Melanie: Nein, ich kann diesen Aufschrei natürlich verstehen, weil sich das erstmal komisch anhört. Deswegen ist es hier ganz wichtig zu verstehen, was wir mit interne Stundensätze meinen. Es geht nicht darum, dass du einfach nur deine Preise erhöhst, weil du es jetzt kannst, weil du vielleicht die Brand oder so hast.

Das wäre schon schade, weil wenn du letztendlich ein wirklicher Unternehmer bist und auch so ein Herz hast, dann willst du ja, dass ganz viele Leute davon profitieren. Aber es ist ganz wichtig, dass du, wenn du diese Preise nimmst, auch den Wert lieferst, ja. Wir haben gerade über Offer Stacking gesprochen.

Du gibst ja extrem viel Wert, ja. Deswegen hat es diesen Preis. Und der Kunde will das ja auch. Er will die Lösung haben, er kriegt ganz viel. Dass du im Hintergrund einfach nur smart arbeitest, das ist doch für dich und deinen Kunden eine super Sache. Nehmen wir mal ein Beispiel. Ich meine, du machst super viel Content-Marketing, Lilli.

Ich mache super viel Content-Marketing. Wenn ich 40 Stunden die Woche an meinen Kunden leisten müsste, dann hätte ich doch überhaupt keine Zeit, diese Sachen zu machen. Ja, und alle Leute, die Lösungen suchen, die googeln und dann auf mich oder deine Seite kommen. Das wäre alles nicht möglich, ja.
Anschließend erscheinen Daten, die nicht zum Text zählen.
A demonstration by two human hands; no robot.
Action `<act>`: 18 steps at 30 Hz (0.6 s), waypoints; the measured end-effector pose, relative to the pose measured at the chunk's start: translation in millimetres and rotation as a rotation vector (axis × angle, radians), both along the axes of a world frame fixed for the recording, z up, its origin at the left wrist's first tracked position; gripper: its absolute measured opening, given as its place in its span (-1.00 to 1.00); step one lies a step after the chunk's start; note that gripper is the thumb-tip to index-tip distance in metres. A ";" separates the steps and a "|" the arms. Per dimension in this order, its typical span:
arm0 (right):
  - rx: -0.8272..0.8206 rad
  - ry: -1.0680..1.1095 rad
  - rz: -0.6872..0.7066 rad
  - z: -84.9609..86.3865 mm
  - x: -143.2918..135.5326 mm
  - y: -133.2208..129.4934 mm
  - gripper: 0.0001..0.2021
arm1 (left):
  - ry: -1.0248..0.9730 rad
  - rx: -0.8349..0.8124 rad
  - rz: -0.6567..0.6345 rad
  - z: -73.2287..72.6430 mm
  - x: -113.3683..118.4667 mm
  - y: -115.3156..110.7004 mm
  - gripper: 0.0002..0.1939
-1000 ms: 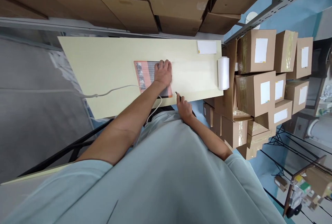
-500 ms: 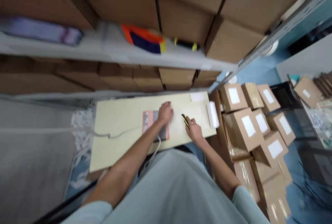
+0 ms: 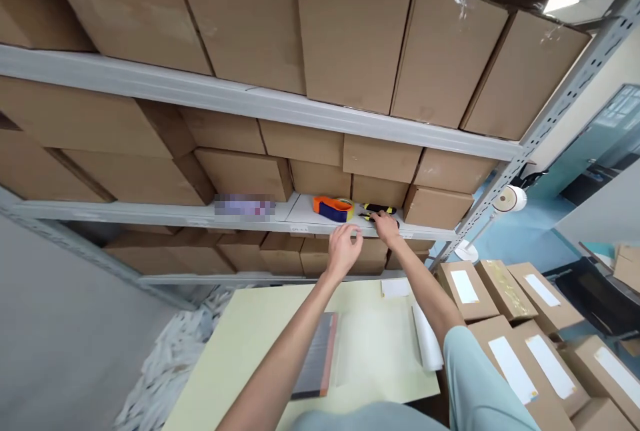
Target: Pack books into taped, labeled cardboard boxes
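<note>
My right hand [image 3: 386, 226] is at the edge of the middle shelf, its fingers closed around a black-and-yellow utility knife [image 3: 368, 218]. Just behind it on the shelf lies another black-and-yellow tool [image 3: 379, 208]. In front of the shelf edge hovers my left hand [image 3: 345, 248], fingers bent with a gap between thumb and fingertips, nothing visible in it. An orange and dark-blue tape dispenser [image 3: 333, 208] sits on the shelf behind my left hand. Below, a flat grey packet with a pink-orange edge [image 3: 316, 354] lies on the pale table [image 3: 240, 351], partly covered by my left forearm.
Cardboard boxes [image 3: 350, 31] fill the metal rack. A purplish, pixelated object [image 3: 245, 207] lies on the shelf. A white roll [image 3: 427, 338] and a white paper [image 3: 395, 287] are on the table. Labelled boxes [image 3: 510, 358] stand stacked to the right; a white fan [image 3: 509, 199] stands behind.
The view has tilted up towards the rack. My right hand has carried the utility knife from above the table to the shelf. My left hand has left the packet and risen to the shelf edge.
</note>
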State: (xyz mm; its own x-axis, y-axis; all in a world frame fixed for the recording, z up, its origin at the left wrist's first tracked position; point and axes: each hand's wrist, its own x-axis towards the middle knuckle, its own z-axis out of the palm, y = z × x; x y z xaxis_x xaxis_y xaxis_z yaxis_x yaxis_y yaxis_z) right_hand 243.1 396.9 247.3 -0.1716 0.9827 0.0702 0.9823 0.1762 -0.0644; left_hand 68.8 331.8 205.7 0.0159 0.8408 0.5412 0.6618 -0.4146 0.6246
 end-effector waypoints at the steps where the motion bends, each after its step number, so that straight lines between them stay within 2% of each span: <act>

Es geht darum, sich den Freiraum zu schaffen, seinen Lebensunterhalt in kürzerer Zeit zusammenzubekommen, dass man genug Freiraum hat, sich weiterzuentwickeln.

Natürlich kannst du dich auch entschieden, die Zeit jetzt auch mit deiner Familie zu verbringen. Das ist auch gut. Aber vielleicht willst du dich und dein Business ja einfach noch weiterentwickeln. Das braucht es einfach.

Lilli: Und das kommt ja dann auch wieder anderen Menschen zugute, wenn man sein Business weiterentwickelt, die Angebote verfügbarer, besser auffindbar et cetera macht. Wir machen das ja nicht nur für uns und auch nicht nur zum Spaß, sondern wir wollen damit ja auch was erreichen, bezwecken und verändern.

Melanie: Absolut, ja. Und wenn die Zeit ist, dann hast du auch die Möglichkeit, kleinere Produkte, die im Selbstlernmodus oder so verfügbar sind. Das ist dann gar nicht mehr deine Zeit, aber die Lösung gibst du wirklich auch für Leute, die nicht so viel Geld haben, erstmal anfangen wollen oder so.

Lilli: Genau, ja.

Melanie: Wenn du viel in der Woche leisten musst, dann hast du einfach keinen Raum dafür.

Lilli: Ja, alleine schon der ganze kostenlose Content. Da können sich die Leute schon was draus ziehen. Ist ja nicht so.

Melanie: Ja, absolut. Das ist mir auch total wichtig. Wenn es noch nicht passt, die Zeit noch nicht gekommen ist, ein One-on-One-Coaching zu machen, dann kannst du aber trotzdem gerne in meiner Welt sein.

Du kannst dich trotzdem weiterentwickeln, dass du irgendwann zu dem Punkt kommst, wo ein One-on-One-Coaching sinnvoll ist. Ich habe auch schon mal leider als negatives Feedback bekommen: ja, aber du machst das ja nur, weil du mir was verkaufen willst.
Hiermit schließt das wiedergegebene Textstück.